§ **Your goal**
What you need to produce is the complete listing, repeated exactly.

■ ■ ■ ■ ■

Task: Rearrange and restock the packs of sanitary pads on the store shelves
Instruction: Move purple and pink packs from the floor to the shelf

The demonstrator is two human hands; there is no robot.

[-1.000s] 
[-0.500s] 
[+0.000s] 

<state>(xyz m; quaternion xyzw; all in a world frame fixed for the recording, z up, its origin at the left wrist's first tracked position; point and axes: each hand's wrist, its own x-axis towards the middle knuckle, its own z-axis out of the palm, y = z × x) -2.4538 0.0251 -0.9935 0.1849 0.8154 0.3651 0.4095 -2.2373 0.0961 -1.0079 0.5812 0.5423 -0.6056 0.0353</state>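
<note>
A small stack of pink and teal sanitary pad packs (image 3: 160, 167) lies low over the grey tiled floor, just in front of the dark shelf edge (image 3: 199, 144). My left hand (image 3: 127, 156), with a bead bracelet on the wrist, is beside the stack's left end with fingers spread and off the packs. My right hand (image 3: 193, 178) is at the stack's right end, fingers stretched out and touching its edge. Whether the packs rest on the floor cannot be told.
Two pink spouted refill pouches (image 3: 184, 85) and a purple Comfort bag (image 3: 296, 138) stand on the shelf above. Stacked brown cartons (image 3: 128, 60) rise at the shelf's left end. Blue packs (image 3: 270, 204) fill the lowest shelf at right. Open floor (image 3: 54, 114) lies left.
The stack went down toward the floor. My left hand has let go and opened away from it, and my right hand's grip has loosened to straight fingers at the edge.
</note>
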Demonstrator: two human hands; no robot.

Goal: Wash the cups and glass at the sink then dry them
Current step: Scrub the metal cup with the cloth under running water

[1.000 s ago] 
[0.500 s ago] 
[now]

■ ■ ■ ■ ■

§ **Reply to the task**
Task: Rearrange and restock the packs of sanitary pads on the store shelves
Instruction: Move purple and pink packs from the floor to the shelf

The demonstrator is two human hands; there is no robot.

[-1.000s] 
[-0.500s] 
[+0.000s] 

<state>(xyz m; quaternion xyzw; all in a world frame fixed for the recording, z up, its origin at the left wrist's first tracked position; point and axes: each hand's wrist, its own x-axis towards the middle knuckle, its own z-axis out of the palm, y = z × x) -2.4538 0.0251 -0.9935 0.1849 0.8154 0.3651 0.4095 -2.2373 0.0961 -1.0079 0.5812 0.5423 -0.6056 0.0353</state>
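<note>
A small stack of pink and teal sanitary pad packs (image 3: 160, 167) lies low over the grey tiled floor, just in front of the dark shelf edge (image 3: 199, 144). My left hand (image 3: 127, 156), with a bead bracelet on the wrist, is beside the stack's left end with fingers spread and off the packs. My right hand (image 3: 193, 178) is at the stack's right end, fingers stretched out and touching its edge. Whether the packs rest on the floor cannot be told.
Two pink spouted refill pouches (image 3: 184, 85) and a purple Comfort bag (image 3: 296, 138) stand on the shelf above. Stacked brown cartons (image 3: 128, 60) rise at the shelf's left end. Blue packs (image 3: 270, 204) fill the lowest shelf at right. Open floor (image 3: 54, 114) lies left.
The stack went down toward the floor. My left hand has let go and opened away from it, and my right hand's grip has loosened to straight fingers at the edge.
</note>
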Demonstrator: two human hands; no robot.

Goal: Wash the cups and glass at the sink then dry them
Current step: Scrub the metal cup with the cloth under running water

[1.000 s ago] 
[0.500 s ago] 
[now]

Nothing else is part of this output.